“There is no architecture worthy of the name, no professional theatres, the art galleries are terrible,” reads a disillusioned comment in Gertrude Langer’s diary. In 1938, the art historian fled to Australia via Athens together with her husband, the architect Karl Langer. The couple settled down in rural and provincial Brisbane. Langer’s diary entries tell the story of a long, challenging journey in her new homeland, where she found a cultural vacuum. In small steps and over many years she was able to make a reputation for herself as an art expert, revolutionizing the art sector in Queensland and finally becoming one of the trailblazers of modern art in Australia. Gertrud Langer’s fate was shared by many, including Gertrud Bodenwieser. Bodenwieser was a pioneer of modern expressive dance in Vienna and fled to Australia before the outbreak of the Second World War. In a small studio in Sydney, the successful choreographer and dancer developed the Australian variety of modern dance.
Migration history using Australia as an example
When the Anschluss and the imminent outbreak of the Second World War cast their shadow in Austria, the Jewish population scattered all over the world. Only a few of them, however, set out for faraway Australia, which pursued a restrictive immigration policy in the 1930s. It was not until early 1939 that the country relaxed its restrictions and allowed 15,000 refugees to enter the country over a period of three years. Between 1938 and 1945, a total of around 9,000 people from German-speaking countries ended up in exile in Australia. They settled mainly on the south-east coast of the country, in the cities of Melbourne, Sydney or Brisbane. Among them were at least 2,600 Austrians, most of them from Vienna. The contemporary historian Philipp Strobl has now followed the tracks of these refugees and outlined the migration history of the Second World War and its consequences using Australia as an example.
The impact of knowledge transfer
“Compared to the USA or the UK, Australia has an excellent archival culture,” reports Philipp Strobl. This enabled the researcher to access the completely preserved naturalization files and many other sources he used as the basis for compiling an accurate profile of the Austrian refugees in Australia. Using these statistical analyses, Strobl, whose research project was funded by a Schrödinger grant from the Austrian Science Fund FWF, selected and interviewed a representative group of 26 people (one percent of the total refugee cohort). He is currently working on the complete edition of this “collective biography”, as he calls it, which will be published in 2020. Strobl has already published a number of articles on individual case studies. The individual fates show what contribution Austrian exiles made to the economic and cultural development of Australian post-war society. The memories of the refugees are above all evidence of an enormous transfer of knowledge from the cultural centres of Europe to the sparsely populated fifth continent.

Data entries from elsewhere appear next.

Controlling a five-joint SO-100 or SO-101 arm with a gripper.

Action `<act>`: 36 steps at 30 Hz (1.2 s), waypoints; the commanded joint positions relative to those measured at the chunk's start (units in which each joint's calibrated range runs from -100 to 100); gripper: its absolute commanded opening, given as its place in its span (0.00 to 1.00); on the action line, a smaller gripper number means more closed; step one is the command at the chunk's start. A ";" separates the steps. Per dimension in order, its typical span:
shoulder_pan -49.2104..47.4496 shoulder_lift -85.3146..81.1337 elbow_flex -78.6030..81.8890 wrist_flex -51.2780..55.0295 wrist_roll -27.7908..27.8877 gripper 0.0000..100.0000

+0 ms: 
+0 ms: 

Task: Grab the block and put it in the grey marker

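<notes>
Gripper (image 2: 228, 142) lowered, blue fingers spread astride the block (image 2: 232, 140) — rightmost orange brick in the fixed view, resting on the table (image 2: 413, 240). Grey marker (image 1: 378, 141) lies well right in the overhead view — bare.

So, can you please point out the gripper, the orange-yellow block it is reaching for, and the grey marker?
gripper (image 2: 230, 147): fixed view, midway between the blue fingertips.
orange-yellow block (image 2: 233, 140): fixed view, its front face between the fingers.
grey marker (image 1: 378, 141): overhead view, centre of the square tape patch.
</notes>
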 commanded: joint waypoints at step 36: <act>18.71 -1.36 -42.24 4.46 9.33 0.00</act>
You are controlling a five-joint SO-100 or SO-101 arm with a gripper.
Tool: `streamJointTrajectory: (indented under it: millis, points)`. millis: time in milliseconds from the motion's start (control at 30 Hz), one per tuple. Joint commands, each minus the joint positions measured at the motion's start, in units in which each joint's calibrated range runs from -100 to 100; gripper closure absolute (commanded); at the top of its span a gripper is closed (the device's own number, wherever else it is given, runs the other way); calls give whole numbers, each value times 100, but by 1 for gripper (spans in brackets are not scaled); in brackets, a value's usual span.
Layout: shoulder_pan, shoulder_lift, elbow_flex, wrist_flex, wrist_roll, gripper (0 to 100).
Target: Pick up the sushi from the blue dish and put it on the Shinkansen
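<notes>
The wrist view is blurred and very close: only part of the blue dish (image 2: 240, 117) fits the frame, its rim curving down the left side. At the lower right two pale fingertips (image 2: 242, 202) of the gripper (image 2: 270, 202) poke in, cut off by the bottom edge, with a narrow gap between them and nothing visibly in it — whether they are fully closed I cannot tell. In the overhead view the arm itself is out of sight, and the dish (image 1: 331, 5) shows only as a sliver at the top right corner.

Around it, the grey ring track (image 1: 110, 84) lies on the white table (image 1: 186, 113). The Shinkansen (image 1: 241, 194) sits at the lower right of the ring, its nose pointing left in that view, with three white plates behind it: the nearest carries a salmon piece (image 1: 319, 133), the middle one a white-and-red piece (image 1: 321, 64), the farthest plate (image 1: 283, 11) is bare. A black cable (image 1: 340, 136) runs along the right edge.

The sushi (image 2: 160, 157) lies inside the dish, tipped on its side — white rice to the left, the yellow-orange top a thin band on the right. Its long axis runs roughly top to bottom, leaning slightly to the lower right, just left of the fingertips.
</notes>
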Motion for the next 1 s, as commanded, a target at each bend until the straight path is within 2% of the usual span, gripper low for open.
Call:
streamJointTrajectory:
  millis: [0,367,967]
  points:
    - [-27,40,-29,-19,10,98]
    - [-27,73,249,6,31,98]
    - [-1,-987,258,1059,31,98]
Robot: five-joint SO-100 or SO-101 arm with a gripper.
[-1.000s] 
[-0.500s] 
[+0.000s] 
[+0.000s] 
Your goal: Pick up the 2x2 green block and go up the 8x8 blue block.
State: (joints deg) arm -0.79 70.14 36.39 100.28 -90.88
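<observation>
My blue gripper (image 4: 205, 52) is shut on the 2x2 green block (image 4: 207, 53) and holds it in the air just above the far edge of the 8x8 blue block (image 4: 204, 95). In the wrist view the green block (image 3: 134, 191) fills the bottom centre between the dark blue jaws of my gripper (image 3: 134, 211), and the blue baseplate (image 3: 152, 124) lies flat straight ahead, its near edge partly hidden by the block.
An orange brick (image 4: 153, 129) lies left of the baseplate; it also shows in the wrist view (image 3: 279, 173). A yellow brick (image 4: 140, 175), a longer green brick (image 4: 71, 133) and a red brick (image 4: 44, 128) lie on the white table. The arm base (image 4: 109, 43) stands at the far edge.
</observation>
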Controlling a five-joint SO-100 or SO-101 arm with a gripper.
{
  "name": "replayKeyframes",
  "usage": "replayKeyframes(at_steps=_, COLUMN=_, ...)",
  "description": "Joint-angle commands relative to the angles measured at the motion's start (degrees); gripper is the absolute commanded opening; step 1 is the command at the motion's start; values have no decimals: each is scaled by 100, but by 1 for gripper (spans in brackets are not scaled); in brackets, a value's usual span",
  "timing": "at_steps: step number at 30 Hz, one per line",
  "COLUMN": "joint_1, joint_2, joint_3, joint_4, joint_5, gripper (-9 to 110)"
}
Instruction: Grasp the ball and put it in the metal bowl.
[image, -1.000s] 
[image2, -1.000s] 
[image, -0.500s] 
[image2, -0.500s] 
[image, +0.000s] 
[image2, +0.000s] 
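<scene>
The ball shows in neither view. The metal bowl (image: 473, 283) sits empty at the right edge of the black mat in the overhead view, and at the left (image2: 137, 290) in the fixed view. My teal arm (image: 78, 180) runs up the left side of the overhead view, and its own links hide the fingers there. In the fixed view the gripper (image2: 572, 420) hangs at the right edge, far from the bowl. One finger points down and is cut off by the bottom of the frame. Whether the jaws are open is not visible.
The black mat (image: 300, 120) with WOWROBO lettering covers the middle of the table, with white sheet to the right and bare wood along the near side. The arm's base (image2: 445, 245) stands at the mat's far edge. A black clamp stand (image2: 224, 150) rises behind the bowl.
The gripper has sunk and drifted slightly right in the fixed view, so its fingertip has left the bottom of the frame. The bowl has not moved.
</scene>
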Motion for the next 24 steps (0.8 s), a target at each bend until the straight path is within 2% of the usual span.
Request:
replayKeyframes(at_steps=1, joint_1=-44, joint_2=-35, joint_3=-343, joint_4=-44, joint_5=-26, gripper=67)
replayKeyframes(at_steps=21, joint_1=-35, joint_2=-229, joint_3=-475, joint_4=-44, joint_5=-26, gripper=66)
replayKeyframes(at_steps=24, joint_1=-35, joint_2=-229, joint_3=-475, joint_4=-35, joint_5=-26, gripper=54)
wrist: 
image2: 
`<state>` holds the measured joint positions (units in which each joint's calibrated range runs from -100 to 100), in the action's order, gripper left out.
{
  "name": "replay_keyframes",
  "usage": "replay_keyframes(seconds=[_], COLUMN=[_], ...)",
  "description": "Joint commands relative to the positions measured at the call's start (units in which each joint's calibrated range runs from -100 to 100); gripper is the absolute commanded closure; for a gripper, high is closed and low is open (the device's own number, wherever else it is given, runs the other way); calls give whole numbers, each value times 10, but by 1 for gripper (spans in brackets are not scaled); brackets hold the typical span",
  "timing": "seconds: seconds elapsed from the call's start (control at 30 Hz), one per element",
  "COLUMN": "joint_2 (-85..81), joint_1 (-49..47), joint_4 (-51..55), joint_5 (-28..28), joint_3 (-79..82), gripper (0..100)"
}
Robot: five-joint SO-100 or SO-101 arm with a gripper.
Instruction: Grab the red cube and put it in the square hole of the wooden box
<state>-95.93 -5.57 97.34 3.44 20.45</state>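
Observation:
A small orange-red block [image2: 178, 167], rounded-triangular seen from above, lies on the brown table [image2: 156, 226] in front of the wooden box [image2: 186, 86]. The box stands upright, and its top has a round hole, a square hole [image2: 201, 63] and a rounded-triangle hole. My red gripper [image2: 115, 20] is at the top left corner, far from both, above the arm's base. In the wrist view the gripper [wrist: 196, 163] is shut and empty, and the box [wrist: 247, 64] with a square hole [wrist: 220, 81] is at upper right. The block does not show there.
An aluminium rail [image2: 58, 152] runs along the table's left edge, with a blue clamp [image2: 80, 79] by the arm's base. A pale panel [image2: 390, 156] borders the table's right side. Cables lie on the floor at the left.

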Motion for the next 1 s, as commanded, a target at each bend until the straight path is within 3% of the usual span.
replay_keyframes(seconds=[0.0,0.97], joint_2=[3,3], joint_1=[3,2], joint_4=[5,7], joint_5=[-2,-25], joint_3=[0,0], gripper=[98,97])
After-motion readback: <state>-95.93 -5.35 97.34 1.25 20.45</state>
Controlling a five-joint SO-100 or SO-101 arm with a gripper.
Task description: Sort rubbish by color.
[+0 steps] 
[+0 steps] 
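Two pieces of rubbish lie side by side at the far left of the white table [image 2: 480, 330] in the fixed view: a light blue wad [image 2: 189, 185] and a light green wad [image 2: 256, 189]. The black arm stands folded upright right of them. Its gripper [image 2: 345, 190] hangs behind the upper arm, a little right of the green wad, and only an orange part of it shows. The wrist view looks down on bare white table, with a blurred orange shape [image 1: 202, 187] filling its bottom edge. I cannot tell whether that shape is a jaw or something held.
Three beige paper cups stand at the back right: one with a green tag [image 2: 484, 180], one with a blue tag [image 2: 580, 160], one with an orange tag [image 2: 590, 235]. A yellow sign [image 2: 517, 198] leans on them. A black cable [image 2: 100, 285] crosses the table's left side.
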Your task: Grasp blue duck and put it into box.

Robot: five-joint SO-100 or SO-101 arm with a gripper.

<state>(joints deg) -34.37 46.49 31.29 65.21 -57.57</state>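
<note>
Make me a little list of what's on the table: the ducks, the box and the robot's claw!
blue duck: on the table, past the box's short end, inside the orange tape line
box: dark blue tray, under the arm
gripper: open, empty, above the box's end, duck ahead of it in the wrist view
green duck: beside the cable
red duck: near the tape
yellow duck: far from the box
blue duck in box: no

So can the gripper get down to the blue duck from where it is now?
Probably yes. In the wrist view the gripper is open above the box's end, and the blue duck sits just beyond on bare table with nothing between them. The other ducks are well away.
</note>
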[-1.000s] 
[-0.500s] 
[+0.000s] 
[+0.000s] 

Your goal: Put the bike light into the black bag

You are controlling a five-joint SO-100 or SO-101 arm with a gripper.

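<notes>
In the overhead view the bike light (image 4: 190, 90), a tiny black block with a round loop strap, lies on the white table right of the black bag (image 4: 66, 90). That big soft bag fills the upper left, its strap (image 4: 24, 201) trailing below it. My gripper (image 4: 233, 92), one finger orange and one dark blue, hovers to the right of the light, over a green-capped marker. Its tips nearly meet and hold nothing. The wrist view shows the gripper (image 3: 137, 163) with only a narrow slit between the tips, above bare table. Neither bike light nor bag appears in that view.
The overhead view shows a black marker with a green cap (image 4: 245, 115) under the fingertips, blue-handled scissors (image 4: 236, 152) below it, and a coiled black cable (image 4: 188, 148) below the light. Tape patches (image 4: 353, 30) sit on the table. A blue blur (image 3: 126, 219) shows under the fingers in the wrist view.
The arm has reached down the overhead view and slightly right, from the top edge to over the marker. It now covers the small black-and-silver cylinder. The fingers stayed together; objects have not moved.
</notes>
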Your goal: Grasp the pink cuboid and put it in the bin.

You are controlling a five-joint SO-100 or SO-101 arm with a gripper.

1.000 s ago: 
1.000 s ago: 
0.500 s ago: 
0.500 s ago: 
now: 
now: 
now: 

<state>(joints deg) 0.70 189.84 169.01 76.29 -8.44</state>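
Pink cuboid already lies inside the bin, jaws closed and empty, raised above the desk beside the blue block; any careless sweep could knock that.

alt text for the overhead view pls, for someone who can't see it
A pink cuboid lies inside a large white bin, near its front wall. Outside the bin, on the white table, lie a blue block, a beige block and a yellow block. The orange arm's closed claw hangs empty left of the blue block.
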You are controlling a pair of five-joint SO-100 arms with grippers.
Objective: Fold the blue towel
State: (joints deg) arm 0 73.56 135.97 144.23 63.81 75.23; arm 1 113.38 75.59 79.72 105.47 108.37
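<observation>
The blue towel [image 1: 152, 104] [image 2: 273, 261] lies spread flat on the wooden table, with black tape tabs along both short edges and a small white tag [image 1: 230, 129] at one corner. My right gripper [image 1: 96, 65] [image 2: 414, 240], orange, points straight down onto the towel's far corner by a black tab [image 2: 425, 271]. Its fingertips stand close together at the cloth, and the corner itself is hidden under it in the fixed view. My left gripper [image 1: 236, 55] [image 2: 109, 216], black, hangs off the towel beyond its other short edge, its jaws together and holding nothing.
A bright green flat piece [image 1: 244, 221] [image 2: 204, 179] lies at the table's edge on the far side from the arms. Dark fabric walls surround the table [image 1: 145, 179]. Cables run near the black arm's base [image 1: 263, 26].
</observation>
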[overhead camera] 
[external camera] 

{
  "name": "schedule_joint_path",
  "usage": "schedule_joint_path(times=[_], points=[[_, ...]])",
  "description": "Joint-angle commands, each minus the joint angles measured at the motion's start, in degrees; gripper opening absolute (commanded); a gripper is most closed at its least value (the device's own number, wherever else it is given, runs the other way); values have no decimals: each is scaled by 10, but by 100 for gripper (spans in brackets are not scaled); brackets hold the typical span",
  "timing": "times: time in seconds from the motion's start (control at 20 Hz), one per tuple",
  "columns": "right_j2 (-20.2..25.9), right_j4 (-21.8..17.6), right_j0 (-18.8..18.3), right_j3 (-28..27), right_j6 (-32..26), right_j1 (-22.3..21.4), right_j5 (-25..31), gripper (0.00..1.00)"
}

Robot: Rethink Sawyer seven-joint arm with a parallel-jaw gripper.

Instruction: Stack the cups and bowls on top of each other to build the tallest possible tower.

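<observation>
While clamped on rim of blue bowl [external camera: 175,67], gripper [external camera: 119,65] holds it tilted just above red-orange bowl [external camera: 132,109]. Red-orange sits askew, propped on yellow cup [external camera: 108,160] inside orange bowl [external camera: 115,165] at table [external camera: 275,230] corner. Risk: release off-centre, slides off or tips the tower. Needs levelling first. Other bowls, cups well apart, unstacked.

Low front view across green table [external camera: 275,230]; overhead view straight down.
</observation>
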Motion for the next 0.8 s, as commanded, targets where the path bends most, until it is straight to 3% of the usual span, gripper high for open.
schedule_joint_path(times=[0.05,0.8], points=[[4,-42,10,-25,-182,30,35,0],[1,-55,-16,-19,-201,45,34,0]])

Progressive thought and action
“The emigrants built on their cultural capital, because they were financially in dire straits due to the Reich Flight Tax and the high costs of the crossing to Australia, and these displaced individuals also had to support themselves,” explains Philipp Strobl. Coming mainly from a middle-class background, many of them were highly qualified university graduates. Among them were doctors, lawyers, architects, engineers, but also numerous entrepreneurs. The immigrants took advantage of this educational capital and started anew under the most challenging conditions.
When Karl Anton Schwarz (Charles William Anton), an insurance employee by profession and passionate ski touring enthusiast in his leisure time, came to Australia, he didn’t know that he, too, would become a pioneer. Enthusiastic about the possibilities of skiing, which at that time was only practised by a select few in Australia, Schwarz imported the concept of the Austrian Alpine Association, and through a membership system and mountain shelters he built up an infrastructure which prepared the ground for the development of skiing as a sport and a tourism industry in Australia.
The biographies of the refugees illustrate the different contributions they made to Australia’s economic and social development. “Much of what is now regarded as ‘Australian’ has an international origin,” Strobl emphasizes. The prejudice that refugees are still confronted with today shows the significance of this research on the history of migration, says the historian. Strobl therefore considers it important to show what impact refugee flows have had in the past in order to promote understanding of these processes and contribute to eliminating the anti-migrant bias.
Philipp Strobl studied economic and social history in Innsbruck and from 2016 to 2019 conducted research under a Schrödinger grant from the FWF inter alia at the Swinburne University of Technology in Melbourne, Australia and the Institute of Contemporary History at the University of Innsbruck. Since 2019 he has been teaching and researching at the Department of History at the University of Hildesheim. Strobl’s research interests include the history of migration, the history of networking, and transnational and global history.